Helder Barbalho abordou questões econômicas, administrativas, de saúde e ambientais. Foto: Divulgação

Transparência – O governador também falou sobre as investigações de contas públicas em virtude de despesas geradas durante a pandemia. “Naquele momento as pessoas estavam morrendo em casa, nos coletivos, na porta de unidades, porque o sistema público e privado colapsou. O Estado teve que assumir desde a atenção básica até a alta complexidade. Tudo isto exigiu tomada de decisão, que hoje se assiste questionamentos por órgãos de controle sobre dispensas de licitação, uma modalidade autorizada por lei no Brasil em uma medida provisória do presidente da República na pandemia, face à necessidade da celeridade do processo. Tenta-se criar uma narrativa de que a dispensa de licitação foi algo utilizado para a ilegalidade. Esperar o processo licitatório de 45-60 dias, quantas vidas se perdem ao longo deste tempo?”, questionou Helder Barbalho.

Ele mencionou outro aspecto das aquisições, como a lei da oferta e da procura de itens médicos disputados por vários países. “Nesse momento há de se ter muita serenidade, resiliência, tranquilidade e, claro, separar aqueles que se valeram do caos para lesar a população”, frisou o governador.

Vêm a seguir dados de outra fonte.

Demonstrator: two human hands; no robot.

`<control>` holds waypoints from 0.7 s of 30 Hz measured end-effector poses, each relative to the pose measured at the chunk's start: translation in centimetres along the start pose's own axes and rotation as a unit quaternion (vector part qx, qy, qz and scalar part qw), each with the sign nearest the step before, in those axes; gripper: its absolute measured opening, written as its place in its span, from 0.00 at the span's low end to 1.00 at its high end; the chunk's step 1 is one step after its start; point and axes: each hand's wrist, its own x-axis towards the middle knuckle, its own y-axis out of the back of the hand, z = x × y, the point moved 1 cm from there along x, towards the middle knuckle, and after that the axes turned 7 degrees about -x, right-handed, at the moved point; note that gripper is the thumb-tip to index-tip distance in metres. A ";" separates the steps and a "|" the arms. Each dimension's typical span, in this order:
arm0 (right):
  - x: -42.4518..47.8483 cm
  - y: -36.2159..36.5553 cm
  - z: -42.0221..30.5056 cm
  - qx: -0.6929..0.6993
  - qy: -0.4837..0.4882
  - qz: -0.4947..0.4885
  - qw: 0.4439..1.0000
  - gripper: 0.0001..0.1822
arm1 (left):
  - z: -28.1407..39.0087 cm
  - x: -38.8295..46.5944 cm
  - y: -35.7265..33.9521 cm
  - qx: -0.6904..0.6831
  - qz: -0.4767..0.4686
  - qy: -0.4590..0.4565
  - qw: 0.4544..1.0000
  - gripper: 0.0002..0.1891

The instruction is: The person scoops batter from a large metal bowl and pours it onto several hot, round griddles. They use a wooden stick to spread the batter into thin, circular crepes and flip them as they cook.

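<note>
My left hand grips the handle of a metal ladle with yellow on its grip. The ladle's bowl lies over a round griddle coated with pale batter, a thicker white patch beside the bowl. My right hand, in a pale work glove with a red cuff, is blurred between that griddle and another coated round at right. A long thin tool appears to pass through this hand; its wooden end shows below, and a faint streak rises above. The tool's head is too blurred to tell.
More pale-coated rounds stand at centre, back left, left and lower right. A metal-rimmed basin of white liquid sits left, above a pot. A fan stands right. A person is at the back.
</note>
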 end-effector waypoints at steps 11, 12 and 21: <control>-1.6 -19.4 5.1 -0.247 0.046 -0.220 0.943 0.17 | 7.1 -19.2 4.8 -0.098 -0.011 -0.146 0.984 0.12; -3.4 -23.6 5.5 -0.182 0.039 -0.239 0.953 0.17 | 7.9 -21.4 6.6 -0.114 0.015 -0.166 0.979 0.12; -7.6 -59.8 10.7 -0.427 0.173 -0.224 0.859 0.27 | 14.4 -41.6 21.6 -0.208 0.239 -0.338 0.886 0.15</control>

Desmatamento e queimadas – Na entrevista, Helder Barbalho também abordou o aumento do desmatamento no Pará. “O primeiro semestre é chuvoso na Amazônia e acaba dificultando o aferimento por tecnologia, em face ao adensamento de nuvens que comprometem a fotografia real do desmatamento. Houve um importante incremento, com a antecipação da Operação Verde Brasil, medida necessária quando a ostensividade das atividades de fiscalização, comando e controle aconteceram. Nós fomos o primeiro Estado a pedir a operação no território, solicitando que a fiscalização ocorresse não apenas em áreas federais, mas também nas estaduais”, informou.

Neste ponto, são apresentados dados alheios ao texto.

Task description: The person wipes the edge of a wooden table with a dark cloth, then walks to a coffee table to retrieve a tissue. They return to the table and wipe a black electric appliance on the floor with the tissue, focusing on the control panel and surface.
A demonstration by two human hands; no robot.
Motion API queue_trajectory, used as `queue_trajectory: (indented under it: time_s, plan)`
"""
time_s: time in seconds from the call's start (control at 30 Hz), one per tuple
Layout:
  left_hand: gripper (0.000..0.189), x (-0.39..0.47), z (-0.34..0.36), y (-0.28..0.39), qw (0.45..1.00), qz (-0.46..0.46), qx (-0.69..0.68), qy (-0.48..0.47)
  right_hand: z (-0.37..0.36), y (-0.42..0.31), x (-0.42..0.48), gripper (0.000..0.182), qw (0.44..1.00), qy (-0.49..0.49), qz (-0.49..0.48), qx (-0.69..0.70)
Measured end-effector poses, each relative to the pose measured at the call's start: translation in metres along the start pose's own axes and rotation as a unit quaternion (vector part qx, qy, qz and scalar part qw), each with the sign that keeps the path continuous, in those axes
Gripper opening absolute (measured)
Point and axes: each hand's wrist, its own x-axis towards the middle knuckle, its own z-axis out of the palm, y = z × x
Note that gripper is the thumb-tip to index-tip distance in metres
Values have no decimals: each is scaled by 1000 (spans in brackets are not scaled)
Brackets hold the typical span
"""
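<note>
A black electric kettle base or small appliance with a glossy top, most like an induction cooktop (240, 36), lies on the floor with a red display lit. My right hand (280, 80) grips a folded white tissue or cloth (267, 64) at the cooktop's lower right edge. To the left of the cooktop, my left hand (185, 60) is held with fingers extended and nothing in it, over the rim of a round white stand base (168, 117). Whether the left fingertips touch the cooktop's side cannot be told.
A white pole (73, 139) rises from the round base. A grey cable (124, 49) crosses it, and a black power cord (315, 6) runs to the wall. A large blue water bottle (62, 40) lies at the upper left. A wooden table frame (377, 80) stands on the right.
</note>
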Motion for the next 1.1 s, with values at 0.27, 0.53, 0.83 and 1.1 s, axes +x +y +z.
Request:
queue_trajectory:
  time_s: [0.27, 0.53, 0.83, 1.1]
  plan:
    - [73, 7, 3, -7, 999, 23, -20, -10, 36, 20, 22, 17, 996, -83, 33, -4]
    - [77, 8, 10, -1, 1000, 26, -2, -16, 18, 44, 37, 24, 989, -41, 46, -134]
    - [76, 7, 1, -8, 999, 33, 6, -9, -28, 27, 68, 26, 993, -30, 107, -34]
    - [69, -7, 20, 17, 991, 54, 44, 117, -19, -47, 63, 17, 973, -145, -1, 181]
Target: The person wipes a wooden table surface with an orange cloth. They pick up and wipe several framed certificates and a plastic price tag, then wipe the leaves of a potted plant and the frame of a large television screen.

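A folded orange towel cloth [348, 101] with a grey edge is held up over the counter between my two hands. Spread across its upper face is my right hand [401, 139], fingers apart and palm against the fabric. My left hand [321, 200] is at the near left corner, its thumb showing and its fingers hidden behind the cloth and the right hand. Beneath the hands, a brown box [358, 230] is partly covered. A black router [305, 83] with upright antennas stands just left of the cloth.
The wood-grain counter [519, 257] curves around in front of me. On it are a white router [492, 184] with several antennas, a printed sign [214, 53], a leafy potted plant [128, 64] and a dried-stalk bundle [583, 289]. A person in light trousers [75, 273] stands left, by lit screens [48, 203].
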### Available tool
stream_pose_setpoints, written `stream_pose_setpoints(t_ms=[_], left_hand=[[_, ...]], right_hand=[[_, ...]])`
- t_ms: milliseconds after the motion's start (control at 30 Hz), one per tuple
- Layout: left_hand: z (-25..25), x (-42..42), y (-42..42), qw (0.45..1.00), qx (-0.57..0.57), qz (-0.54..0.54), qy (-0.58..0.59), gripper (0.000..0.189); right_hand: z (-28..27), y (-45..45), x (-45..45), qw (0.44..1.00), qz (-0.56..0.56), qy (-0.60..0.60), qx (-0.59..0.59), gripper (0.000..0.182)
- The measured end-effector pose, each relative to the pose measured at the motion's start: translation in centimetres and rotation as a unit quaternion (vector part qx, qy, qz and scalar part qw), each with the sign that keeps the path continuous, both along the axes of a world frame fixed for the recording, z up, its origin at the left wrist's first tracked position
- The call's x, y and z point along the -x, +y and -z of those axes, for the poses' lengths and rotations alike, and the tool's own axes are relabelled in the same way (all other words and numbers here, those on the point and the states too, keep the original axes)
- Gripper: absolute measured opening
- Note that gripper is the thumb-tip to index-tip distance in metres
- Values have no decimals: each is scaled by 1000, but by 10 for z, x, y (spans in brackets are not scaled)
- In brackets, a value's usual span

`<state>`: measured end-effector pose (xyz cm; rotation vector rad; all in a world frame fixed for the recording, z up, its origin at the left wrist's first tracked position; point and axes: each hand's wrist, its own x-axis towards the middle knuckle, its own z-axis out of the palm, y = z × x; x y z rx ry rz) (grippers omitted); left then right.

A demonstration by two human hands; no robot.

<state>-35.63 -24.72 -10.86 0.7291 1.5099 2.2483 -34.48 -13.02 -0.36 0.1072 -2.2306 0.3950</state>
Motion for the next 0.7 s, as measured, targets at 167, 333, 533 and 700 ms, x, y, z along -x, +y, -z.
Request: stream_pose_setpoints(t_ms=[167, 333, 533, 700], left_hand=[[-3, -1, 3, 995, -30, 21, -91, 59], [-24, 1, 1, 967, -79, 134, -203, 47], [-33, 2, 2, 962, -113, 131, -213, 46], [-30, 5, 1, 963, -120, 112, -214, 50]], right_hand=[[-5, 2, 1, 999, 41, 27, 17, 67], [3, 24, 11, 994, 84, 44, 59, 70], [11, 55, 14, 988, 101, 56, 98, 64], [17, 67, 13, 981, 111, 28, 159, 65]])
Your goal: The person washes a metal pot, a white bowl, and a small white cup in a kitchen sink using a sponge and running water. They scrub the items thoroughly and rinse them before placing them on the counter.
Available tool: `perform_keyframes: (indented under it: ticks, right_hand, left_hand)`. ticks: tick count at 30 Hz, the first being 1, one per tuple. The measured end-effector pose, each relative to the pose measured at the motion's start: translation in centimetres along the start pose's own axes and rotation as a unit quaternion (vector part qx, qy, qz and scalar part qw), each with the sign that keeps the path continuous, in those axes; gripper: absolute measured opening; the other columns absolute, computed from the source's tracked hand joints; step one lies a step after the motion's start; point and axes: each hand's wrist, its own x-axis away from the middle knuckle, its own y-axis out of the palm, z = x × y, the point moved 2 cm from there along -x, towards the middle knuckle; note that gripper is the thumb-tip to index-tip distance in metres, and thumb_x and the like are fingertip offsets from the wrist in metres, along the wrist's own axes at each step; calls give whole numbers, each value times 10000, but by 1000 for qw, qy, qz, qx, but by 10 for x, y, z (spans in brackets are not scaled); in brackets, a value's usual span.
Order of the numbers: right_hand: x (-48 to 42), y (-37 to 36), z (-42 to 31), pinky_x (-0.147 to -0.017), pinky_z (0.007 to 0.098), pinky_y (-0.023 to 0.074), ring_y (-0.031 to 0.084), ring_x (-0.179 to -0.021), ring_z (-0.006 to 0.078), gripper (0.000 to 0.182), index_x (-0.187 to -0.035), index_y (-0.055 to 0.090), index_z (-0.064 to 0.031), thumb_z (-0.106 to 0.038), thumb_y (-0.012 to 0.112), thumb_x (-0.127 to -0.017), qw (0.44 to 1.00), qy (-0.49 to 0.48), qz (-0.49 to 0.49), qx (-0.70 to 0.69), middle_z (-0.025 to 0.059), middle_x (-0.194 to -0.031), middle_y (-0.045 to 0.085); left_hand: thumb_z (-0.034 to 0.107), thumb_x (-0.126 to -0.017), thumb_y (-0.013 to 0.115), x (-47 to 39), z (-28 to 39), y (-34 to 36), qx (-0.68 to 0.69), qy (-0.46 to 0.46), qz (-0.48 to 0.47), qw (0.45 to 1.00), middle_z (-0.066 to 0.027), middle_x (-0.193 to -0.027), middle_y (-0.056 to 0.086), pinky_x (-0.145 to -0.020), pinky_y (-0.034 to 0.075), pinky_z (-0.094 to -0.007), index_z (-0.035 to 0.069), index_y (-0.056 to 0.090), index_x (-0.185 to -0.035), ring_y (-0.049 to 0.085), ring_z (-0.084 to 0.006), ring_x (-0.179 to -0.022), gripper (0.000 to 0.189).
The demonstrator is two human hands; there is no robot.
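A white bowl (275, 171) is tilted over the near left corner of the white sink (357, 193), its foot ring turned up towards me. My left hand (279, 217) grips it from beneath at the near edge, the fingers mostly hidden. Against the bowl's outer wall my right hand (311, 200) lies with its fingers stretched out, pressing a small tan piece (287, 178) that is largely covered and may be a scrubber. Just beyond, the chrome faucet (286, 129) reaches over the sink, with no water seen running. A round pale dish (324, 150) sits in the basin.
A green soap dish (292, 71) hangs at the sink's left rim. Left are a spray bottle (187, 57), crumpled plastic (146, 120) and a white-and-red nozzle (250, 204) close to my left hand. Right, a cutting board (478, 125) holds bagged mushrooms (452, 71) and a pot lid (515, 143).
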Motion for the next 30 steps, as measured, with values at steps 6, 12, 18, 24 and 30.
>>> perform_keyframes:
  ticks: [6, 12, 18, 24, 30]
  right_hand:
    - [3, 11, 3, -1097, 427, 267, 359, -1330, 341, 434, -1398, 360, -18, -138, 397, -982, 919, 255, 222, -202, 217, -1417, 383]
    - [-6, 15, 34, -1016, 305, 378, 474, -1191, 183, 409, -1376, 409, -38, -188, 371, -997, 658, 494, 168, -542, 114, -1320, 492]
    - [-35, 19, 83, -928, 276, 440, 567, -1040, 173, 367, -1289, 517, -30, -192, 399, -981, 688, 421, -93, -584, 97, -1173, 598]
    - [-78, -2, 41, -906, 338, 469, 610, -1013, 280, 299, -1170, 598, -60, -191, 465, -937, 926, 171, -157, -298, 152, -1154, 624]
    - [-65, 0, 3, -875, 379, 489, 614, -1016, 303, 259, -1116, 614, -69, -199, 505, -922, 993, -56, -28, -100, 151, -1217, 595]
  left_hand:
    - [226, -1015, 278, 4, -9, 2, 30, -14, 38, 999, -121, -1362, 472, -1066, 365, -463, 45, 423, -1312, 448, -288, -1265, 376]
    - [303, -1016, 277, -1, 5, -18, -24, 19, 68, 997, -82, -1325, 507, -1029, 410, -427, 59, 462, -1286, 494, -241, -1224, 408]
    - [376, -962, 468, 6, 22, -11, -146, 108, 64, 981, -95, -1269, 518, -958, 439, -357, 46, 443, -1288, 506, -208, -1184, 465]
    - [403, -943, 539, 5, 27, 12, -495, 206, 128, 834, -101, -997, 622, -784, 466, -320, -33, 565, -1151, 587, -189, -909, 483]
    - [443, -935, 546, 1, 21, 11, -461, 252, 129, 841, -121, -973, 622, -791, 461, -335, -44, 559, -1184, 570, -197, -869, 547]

Ações adotadas pelo Governo do Pará mereceram destaque, como a Força Estadual de Combate ao Desmatamento, que já está em campo. É a primeira ação do policiamento ambiental que se soma à Polícia Militar, ao Corpo de Bombeiros, à Polícia Civil e às estruturas municipais para garantir fiscalização. “Precisamos também estruturar a Política de Regularização Fundiária, de fortalecimento das ações técnicas para mudar a lógica das ações rurais ostensivas, e passar à cultura intensiva, para efetivamente não precisar desmatar para produzir mais. Ainda temos baixa produtividade na relação por hectare, o que pode ser uma oportunidade, inclusive em contraponto a esta lógica. O fortalecimento da Embrapa (Empresa Brasileira de Pesquisa Agropecuária), a conjunção de esforços com os institutos tecnológicos dos estados são muito importantes, e o acesso a crédito”, frisou o governador.

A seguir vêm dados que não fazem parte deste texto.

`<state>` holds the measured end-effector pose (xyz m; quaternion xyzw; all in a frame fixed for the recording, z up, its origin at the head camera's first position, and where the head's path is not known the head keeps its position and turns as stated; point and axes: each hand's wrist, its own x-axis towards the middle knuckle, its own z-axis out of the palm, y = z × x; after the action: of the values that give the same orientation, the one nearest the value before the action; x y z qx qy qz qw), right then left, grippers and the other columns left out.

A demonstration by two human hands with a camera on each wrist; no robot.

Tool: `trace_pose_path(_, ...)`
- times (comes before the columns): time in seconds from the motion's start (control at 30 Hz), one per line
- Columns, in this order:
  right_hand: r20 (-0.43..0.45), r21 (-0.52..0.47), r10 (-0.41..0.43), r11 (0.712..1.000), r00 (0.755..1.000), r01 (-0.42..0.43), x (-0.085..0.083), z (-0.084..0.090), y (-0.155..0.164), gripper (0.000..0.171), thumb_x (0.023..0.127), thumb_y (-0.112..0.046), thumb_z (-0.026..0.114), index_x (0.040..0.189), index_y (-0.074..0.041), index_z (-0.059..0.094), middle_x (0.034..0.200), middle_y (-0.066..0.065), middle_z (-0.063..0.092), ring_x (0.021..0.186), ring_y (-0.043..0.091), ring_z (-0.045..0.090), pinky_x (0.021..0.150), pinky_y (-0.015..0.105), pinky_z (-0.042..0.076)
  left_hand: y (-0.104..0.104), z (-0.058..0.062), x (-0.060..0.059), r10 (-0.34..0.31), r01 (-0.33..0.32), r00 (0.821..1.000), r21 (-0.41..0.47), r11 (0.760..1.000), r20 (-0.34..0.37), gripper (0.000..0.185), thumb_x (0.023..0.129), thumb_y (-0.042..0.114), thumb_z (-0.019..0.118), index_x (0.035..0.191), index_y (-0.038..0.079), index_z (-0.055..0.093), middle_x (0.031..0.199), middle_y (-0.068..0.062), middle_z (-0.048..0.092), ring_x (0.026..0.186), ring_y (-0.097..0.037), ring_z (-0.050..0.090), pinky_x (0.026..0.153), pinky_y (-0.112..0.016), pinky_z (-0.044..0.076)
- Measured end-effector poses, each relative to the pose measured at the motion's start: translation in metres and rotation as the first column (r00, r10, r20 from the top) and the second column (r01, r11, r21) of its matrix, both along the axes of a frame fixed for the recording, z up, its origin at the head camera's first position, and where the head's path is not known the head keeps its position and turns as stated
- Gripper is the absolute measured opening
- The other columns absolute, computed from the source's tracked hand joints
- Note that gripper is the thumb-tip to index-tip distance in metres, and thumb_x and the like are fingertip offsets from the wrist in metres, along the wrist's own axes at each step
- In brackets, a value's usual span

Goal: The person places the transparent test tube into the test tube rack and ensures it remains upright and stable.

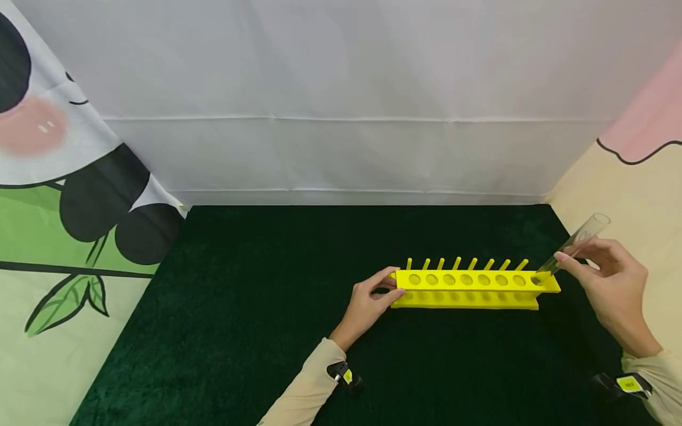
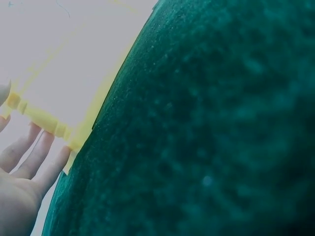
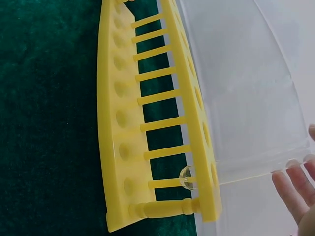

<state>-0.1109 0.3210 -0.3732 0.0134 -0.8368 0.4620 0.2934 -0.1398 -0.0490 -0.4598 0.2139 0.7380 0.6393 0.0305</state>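
Note:
A yellow test tube rack [image 1: 469, 289] stands on the dark green cloth, with a row of round holes and a row of slim pegs behind. At its left end my left hand [image 1: 367, 302] grips it between thumb and fingers; the left wrist view shows fingertips against the end post [image 2: 42, 119]. My right hand [image 1: 615, 287] pinches a clear glass test tube [image 1: 578, 236] near its upper part, tilted with its mouth up to the right. The tube's rounded bottom [image 3: 185, 178] pokes through the rightmost hole, just under the upper plate in the right wrist view.
The green cloth [image 1: 240, 307] covers the table. A white curtain [image 1: 319, 154] hangs behind it, and printed cloths stand at the left [image 1: 37, 231] and right [image 1: 634, 195], the right one close to my right hand.

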Motion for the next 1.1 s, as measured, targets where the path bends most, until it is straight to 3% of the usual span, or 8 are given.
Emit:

Helder Barbalho ressaltou a importância da liderança exercida pelo vice-presidente da República, Hamilton Mourão, no Conselho da Amazônia. Para o governador do Pará, a discussão sobre temas fundamentais para a região não deve ficar restrita ao âmbito do meio ambiente; deve se estender à economia e ao fomento, possibilitando às pessoas acesso desburocratizado. “É preciso também envolver o Incra (Instituto Nacional de Colonização e Reforma Agrária) para a regularização fundiária; a Funai (Fundação Nacional do Índio) para as questões indígenas; a Fundação Palmares nas questões quilombolas, e o Ministério da Agricultura para dialogar sobre oportunidades e vocações nos diversos cultivos importantes e também na pecuária, e em outras proteínas produzidas na nossa região”, disse o governador.